Как в тех – несколько преувеличенно-очаровательных – средневековых западноевропейских городках, которые сегодня все больше возрождаются к своему «новому средневековью», где кузнец работает – или делает вид, что работает, – для своих заказчиков, а не для праздной толпы, которая наводняет его вылизанную кузню летом или по выходным (если солнечно). Изредка, да находятся заказчики и среди праздношатающихся туристов. Мода на штучную работу растет по экспоненте. От фабрики назад к мануфактуре, а от нее – к ремесленной мастерской. От массового изделия – назад к шедевру мастера. Это движение совпадает с выходом из моды новых и со входом в моду старых добрых материй и веществ. Новое устарело. За крошечные полвека Европа пережила сперва пластмассовую революцию, потом контрреволюцию традиционных элементов: дерева, металла, стекла, глины. То есть в пластмассе мы по-прежнему нуждаемся, но ее же можно ввозить из второго и третьего мира, готового ее производить в каком угодно количестве. Вредная асбестовая фабрика с Корсики переехала ведь во Вьетнам, оставив на средиземноморских скалах свою ностальгическую скорлупу.
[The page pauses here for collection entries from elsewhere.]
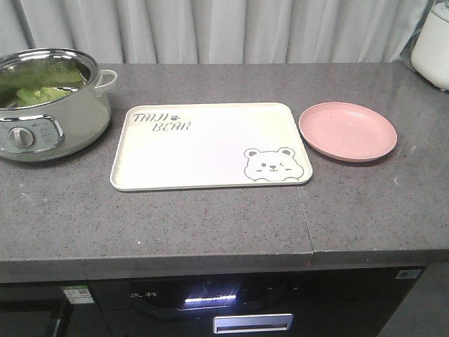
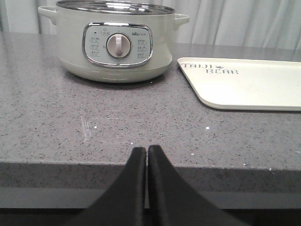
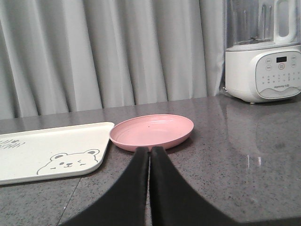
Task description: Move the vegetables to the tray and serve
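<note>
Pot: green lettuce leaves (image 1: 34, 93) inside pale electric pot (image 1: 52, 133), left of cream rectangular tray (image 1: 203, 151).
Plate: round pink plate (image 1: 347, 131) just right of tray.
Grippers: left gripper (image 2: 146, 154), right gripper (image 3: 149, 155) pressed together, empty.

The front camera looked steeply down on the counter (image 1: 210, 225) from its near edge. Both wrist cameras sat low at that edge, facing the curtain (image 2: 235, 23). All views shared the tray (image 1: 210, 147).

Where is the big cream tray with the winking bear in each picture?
Front view: cream-white rectangular tray mid-counter, between pale green pot and round pink plate.
Left wrist view: tray at right edge, lettering showing.
Right wrist view: tray lower left, bear drawing showing.
Shared landmark: grey speckled countertop.
</note>
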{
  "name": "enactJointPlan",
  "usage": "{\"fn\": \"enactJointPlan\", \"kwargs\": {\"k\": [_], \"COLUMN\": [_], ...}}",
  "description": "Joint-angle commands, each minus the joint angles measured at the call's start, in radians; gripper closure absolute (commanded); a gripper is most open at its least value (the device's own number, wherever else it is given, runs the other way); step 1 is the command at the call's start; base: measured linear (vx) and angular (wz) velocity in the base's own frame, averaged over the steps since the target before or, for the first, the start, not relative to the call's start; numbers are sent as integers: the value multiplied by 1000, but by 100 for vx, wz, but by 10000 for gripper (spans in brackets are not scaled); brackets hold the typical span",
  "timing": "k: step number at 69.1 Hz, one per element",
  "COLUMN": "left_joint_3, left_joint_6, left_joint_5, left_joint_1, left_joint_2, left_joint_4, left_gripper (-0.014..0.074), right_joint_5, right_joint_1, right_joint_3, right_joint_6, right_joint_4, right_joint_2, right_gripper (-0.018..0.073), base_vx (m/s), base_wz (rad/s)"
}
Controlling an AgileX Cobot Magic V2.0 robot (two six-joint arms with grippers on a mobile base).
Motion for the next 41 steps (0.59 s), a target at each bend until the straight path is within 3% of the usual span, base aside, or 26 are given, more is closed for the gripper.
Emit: {"fn": "enactJointPlan", "kwargs": {"k": [1, 41], "left_joint_3": [26, 26], "left_joint_6": [-7, -7], "left_joint_5": [-71, -71], "left_joint_1": [3, 3], "left_joint_2": [-14, -14], "left_joint_4": [-3, -3], "left_gripper": [602, 602], "right_joint_5": [-78, -78], "right_joint_1": [-1, -1], "right_joint_3": [16, 16], "right_joint_6": [-7, -7], "right_joint_4": [-11, -11], "right_joint_2": [-7, -7], "right_gripper": [562, 562], "base_vx": [9, 6], "base_wz": [0, 0]}}
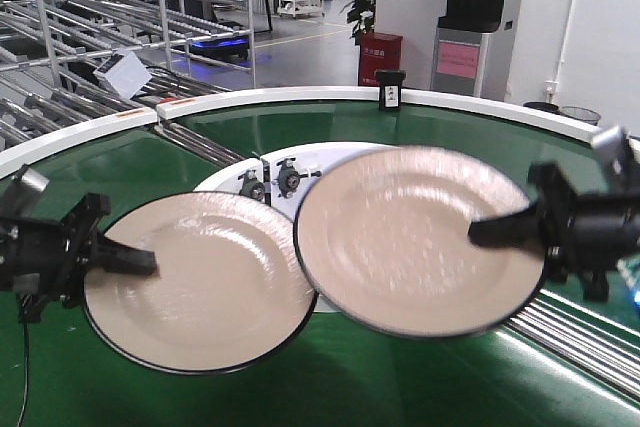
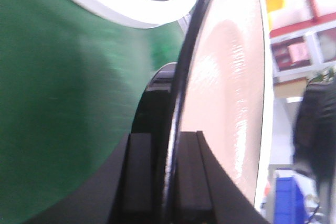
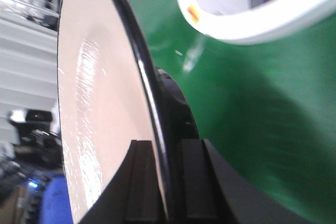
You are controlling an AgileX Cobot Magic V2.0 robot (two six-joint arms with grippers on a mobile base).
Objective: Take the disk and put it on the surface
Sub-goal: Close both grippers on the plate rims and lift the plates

Итак, пусть крестьяне пашут, заводы (ну, хоть самые безвредные) – дымят, университеты – учат, лаборатории – ищут, даже если на выходе будет получаться главным образом не конкурентоспособная продукция, а социальный пейзаж, в котором приятно жить или остановиться на пару дней. Разумеется, одно другому мешать не должно. Платные экскурсии на оставшиеся заводы и ГЭС, трудовые отпуска на крестьянских дворах постепенно станут столь же популярны, как и присутствие на генеральных репетициях оркестров и посещение мастерских художников. Уже сегодня взыскательный турист избегает мест в Европе, которые прямо на туризм нацелены. Там он чувствует себя таким же обведенным вокруг пальца, как и у себя дома. Тогда зачем? Взыскательный турист ищет возможности подсмотреть иную жизнь, как она течет без него. Как выглядит горный курорт в межсезонье? Так же ли старательно мастерит сошедший со средневековой гравюры столяр в пасмурные осенние будни, когда толпа зевак разъезжается по своим рабочим местам, чтобы мечтать о следующем отпуске, а свою вуайеристскую жажду временно утолять у телевизора?

Впрочем, в рабочее время и зевака может трудиться на поприще туристско-курортном, в широком смысле этого слова. В Лондоне, Париже, Мадриде и Амстердаме гостинично-ресторанное хозяйство уже и сегодня является отраслью, занимающей наибольшее число рабочих рук. К тому же там межсезонья не бывает, и в календаре царит перманентная страда. Европейцу непросто узнать себя в этой неизбежной смене вех: его социальное существование будет осциллировать между курортником и его слугой, а обмен этими ролями будет куда более быстрым, чем тяжеловесная диалектическая акробатика господина и раба.

Пролетарии! Соединяйтесь против пролетариев всех стран!

За редким исключением нынешние программы европейских политических партий содержат три общих пункта: рост производства, обеспечение занятости и борьбу с «делокализацией», т. е. с уводом промышленных отраслей в другие страны, преимущественно третьего мира, или в трудолюбивые молодые страны европейского Востока. Все три врага рассматриваются как временные, преодолимые или как возникшие в результате несостоятельности вот этого вот правительства. Все три цели представляются как довольно легко достижимые, стоит только отстранить нынешнее несостоятельное правительство (или, соответственно, заткнуть рот мешающей работать оппозиции).

Рост производства стагнирует (в целом в зоне евро он, как известно, чуть ниже 2 %), но должен и может быть куда шибче. «Ну да, – говорит обывателю нынешнее правительство. – В этом квартале резкого роста по непредвиденным обстоятельствам не получилось, зато в следующем… Вот увидите». Из всех партий одни только «зеленые» осмеливаются вполголоса усомниться – не в осуществимости этих обещаний, а в экологической целесообразности продолжения гонки за ростом производства. Но за это они платят долей голосов избирателей куда более низкой, чем та, что диктуется серьезностью и насущностью поднимаемых ими проблем.